Your assignment:
In the listing below, the lines starting with the line with "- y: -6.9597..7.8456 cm" and going on through the line with "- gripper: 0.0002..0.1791" are to be reproduced exactly, and only those.
__________________________________________________
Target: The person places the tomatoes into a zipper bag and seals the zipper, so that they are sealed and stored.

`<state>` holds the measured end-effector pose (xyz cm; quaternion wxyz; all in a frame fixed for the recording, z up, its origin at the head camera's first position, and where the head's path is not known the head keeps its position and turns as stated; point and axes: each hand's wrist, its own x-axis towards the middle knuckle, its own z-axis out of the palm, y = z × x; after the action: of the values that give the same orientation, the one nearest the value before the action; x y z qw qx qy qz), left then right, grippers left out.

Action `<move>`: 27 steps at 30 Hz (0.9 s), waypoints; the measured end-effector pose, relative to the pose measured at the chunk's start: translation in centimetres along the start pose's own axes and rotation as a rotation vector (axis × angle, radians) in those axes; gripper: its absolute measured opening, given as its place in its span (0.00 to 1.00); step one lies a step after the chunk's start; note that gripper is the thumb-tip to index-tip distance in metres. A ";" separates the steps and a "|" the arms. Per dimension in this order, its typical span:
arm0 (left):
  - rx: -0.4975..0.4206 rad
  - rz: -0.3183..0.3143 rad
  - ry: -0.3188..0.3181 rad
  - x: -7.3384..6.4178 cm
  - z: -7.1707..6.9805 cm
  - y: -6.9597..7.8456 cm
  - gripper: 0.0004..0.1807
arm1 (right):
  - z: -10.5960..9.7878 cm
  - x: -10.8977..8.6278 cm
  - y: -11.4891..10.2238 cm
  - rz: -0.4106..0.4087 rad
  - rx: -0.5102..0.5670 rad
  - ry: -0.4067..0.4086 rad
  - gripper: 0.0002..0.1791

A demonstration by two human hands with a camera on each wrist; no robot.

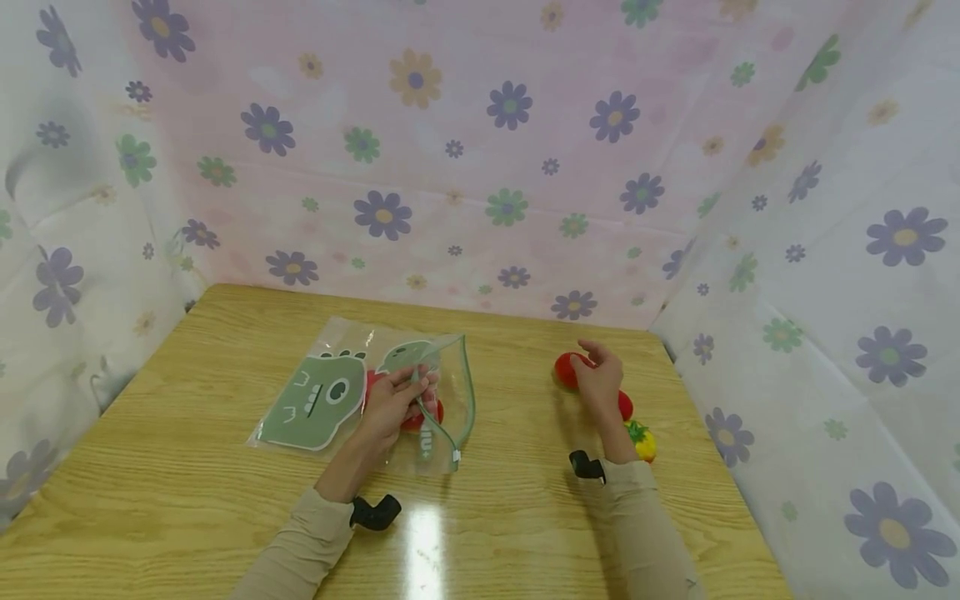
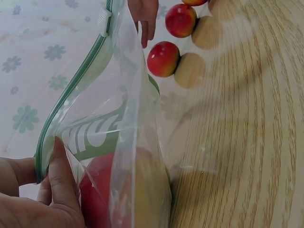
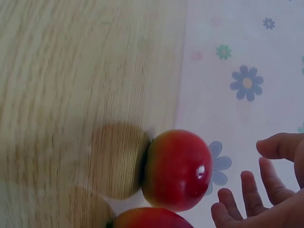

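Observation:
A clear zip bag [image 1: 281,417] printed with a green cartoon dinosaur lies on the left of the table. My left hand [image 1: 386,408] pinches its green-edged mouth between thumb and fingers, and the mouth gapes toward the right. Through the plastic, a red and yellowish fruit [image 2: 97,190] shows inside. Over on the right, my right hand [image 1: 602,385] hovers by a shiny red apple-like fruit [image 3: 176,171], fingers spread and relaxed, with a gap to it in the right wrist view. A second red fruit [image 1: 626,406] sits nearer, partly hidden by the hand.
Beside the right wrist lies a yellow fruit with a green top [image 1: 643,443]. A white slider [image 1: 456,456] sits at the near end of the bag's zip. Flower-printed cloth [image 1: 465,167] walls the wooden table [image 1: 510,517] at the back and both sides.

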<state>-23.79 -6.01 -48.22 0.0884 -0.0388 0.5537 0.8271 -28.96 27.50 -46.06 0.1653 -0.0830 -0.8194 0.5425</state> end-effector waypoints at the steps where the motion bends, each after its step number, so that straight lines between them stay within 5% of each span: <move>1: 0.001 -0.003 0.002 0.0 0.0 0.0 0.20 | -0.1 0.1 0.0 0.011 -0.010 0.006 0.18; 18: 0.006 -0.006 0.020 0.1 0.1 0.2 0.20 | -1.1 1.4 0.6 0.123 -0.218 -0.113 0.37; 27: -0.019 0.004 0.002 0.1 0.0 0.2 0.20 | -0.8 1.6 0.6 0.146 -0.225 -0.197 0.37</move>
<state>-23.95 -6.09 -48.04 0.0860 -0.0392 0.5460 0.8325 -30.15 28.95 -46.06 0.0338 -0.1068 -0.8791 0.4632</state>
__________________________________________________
Exercise answer:
  - y: -6.9597..7.8456 cm
  - gripper: 0.0004..0.1807
arm1 (right):
  - z: -10.5960..9.7878 cm
  - x: -10.8977..8.6278 cm
  - y: -11.4891..10.2238 cm
  - rz: -0.4106..0.4087 rad
  - rx: -0.5102..0.5670 rad
  - ry: -0.4067..0.4086 rad
  - gripper: 0.0002..0.1791

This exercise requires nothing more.